The ability to detect crop nutrient deficiencies and promptly modify fertilizer applications to address them is invaluable to agricultural producers — especially growers operating under slim profit margins. Identifying how much of a particular nutrient to add is a balancing act. A University of Florida Institute of Food and Agricultural Sciences research project underway endeavors to remove the guesswork by providing growers with site-specific data.
UF/IFAS Best Management Practices Lab coordinator Lakesh Sharma leads a team of researchers using drones to develop algorithms that estimate nutrient application rates for optimal crop yields. They are within months of finalizing results related to the nitrogen needs of corn and cotton.
Detecting An Optimum Rate
“In the near future, growers will be able to use sensors to detect how much nitrogen is present in plant leaves and, based on our algorithms, calculate how much additional nitrogen is needed by their crops,” says Sharma, assistant professor of soil fertility and sustainable agriculture.
Establishing optimum rates for nitrogen is important because it is a mobile nutrient easily displaced by water, soil, gases and other factors. It’s also costly.
“If farmers apply too much, it cuts into their profit margins,” he says. “But they’re also mindful that if they apply less than what is needed, they could go out of business due to yield losses.”
Sharma’s study is one facet of the UF/IFAS Nutrient Management Program, a suite of state-funded research projects updating decades-old nutrient application recommendations for Florida crops. The new rates are meant to deliver crop yields of the highest quality and quantity while minimizing adverse environmental effects.
Aerial Maps With NDVI Values
The algorithms are being developed by Sharma and his team using the Normalized Difference Vegetation Index, an established predictor of plant health.

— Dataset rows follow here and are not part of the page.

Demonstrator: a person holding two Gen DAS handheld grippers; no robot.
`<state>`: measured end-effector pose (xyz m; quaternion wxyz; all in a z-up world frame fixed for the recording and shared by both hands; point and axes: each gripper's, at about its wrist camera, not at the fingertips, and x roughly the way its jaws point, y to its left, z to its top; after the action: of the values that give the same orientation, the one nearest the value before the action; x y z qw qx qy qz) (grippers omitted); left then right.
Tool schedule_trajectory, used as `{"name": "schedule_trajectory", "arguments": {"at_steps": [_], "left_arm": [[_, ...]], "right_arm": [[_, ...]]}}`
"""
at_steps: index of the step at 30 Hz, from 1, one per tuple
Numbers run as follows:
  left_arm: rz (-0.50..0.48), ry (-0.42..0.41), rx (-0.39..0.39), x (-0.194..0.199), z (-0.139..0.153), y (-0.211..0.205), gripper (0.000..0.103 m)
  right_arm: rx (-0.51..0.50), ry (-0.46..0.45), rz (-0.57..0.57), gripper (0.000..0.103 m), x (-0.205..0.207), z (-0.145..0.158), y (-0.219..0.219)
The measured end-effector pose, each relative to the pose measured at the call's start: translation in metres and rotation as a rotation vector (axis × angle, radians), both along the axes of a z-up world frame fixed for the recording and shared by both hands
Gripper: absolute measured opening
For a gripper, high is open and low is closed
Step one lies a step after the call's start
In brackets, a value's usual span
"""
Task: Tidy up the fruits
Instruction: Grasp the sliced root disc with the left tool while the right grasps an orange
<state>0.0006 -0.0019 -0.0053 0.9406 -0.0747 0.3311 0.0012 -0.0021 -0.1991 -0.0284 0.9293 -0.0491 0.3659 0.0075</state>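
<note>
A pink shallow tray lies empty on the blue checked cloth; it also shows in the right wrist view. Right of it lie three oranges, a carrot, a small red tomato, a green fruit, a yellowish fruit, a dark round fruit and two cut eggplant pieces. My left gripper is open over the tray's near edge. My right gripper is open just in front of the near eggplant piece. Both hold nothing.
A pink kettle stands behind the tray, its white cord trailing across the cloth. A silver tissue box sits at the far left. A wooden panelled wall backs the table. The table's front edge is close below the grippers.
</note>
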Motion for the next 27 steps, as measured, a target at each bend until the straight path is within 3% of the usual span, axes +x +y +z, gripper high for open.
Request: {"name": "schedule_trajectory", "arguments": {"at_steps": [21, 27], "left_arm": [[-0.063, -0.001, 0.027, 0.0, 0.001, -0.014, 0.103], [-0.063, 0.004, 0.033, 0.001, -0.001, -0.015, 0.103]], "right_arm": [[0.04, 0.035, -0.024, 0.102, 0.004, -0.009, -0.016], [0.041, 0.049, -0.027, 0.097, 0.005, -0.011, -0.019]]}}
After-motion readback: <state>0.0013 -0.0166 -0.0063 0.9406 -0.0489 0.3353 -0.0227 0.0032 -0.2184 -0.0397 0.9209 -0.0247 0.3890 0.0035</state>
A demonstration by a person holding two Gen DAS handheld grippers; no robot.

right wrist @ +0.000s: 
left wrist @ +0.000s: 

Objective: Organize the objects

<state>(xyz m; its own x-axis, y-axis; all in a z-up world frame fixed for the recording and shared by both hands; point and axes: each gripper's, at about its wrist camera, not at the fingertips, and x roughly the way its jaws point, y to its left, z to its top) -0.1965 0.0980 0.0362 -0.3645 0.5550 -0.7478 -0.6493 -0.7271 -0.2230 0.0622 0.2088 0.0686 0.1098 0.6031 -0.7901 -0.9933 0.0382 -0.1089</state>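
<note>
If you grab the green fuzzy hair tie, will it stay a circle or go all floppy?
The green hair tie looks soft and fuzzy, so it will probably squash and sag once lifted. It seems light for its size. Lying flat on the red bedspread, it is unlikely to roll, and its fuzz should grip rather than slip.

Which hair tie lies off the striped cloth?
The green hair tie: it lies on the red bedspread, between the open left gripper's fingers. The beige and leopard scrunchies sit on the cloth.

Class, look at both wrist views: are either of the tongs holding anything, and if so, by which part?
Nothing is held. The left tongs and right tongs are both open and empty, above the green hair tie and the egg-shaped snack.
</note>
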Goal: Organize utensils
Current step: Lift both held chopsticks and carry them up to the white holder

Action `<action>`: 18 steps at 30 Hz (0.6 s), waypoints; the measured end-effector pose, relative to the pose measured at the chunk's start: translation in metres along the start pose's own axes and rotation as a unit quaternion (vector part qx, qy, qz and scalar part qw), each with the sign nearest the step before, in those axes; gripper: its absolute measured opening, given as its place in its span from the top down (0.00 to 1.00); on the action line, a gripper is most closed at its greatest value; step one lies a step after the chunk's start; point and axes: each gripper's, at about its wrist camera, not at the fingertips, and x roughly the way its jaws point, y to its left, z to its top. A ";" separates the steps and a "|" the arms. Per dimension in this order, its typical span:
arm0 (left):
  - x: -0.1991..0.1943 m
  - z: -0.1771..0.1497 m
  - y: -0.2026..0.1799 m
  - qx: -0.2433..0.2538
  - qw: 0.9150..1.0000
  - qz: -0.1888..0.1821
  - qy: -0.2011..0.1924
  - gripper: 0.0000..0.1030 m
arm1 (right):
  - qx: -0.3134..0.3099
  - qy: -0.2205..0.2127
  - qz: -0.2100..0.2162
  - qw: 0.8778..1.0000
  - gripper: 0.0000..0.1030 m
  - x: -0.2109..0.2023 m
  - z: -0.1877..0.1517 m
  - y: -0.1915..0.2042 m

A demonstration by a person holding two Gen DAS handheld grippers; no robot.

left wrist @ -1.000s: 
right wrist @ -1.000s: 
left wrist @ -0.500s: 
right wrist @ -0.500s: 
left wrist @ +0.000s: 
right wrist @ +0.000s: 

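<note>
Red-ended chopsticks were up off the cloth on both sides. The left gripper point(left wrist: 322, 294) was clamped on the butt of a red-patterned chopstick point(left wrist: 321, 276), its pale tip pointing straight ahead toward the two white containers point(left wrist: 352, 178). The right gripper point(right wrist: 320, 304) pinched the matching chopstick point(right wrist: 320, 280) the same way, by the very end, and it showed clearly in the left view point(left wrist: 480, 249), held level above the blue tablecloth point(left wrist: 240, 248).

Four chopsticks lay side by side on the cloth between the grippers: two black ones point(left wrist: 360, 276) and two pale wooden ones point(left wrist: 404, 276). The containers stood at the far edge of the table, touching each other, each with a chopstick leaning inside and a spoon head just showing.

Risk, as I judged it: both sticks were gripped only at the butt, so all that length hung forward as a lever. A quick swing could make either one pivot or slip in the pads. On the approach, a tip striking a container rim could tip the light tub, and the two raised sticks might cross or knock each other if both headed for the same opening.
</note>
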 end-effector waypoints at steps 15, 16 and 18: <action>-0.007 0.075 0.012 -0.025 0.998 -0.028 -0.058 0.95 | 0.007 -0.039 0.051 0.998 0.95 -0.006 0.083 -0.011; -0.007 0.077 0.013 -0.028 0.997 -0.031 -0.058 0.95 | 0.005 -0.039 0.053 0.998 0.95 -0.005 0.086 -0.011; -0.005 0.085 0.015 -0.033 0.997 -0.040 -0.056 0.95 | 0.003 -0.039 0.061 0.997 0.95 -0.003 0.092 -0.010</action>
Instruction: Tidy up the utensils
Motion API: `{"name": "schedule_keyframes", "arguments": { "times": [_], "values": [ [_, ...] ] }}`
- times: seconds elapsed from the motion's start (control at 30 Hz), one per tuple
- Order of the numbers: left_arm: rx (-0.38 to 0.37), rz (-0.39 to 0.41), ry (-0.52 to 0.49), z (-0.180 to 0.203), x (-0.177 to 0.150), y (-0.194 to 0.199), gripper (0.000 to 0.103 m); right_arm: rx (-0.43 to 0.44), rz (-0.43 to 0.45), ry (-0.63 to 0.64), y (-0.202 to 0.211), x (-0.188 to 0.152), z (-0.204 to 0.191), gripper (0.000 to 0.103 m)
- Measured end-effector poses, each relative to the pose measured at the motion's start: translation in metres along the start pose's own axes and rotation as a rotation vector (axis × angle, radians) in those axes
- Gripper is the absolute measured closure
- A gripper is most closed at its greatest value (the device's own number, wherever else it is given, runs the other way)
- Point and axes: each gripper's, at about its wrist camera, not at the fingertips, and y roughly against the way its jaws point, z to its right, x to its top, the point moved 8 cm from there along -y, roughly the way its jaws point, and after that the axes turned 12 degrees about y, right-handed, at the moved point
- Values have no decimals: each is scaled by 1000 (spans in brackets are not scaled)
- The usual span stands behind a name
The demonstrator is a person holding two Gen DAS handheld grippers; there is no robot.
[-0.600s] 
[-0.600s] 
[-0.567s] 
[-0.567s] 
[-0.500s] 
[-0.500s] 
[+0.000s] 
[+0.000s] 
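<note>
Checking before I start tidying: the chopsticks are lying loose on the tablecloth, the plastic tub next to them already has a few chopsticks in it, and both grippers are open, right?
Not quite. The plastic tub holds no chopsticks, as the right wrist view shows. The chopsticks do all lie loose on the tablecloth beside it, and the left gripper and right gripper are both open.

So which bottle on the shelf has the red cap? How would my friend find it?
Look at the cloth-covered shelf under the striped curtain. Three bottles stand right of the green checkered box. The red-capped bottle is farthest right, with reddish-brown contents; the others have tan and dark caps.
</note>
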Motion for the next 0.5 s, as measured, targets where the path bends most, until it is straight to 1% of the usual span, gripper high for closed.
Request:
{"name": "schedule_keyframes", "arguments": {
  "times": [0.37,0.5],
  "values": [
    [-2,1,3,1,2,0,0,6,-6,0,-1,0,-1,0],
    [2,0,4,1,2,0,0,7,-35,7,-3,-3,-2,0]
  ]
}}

NDVI values are a ratio of the red wavelengths and near-infrared wavelengths reflected by plant leaves. For the value range: a range from -1 to 1 or low to negative values indicates water or clouds, 0 indicates bare soil and high, positive values indicates lush vegetation.
Using a multispectral sensor mounted to a hexacopter drone, Sharma’s team collected NDVI data from small plot trials at three UF/IFAS properties: the North Florida Research and Education Unit – Suwannee Valley in Live Oak; the Plant Science Research and Education Unit in Citra; and the Hastings Agricultural Extension Center in Hastings. The results are aerial maps with swaths of neon colors corresponding to NDVI values. The team’s algorithms connect a nutrient application rate with each NDVI value.
Greater Nitrogen Efficiency
By allowing the algorithms to direct nitrogen application amounts and by applying fertilizer throughout the growth cycle, Sharma’s team has achieved a nitrogen efficiency rate above 60% — about 15% higher than the national average and 20% higher than the global average.
Although the research continues, Sharma is working to share what he’s learned about precision agriculture tools like drones, NDVI sensors and NDVI-derived algorithms with growers. Through demonstrations, growers are learning how to replicate his results. He imagines a future in which they can rely on data gleaned from a sensor in the sky to direct GPS-mounted tractors applying precise amounts of fertilizer through variable-rate nozzles.
“We are making growers aware of this technology and exposing them to it as much as possible, so they can understand how it works and how they can benefit from it,” Sharma says.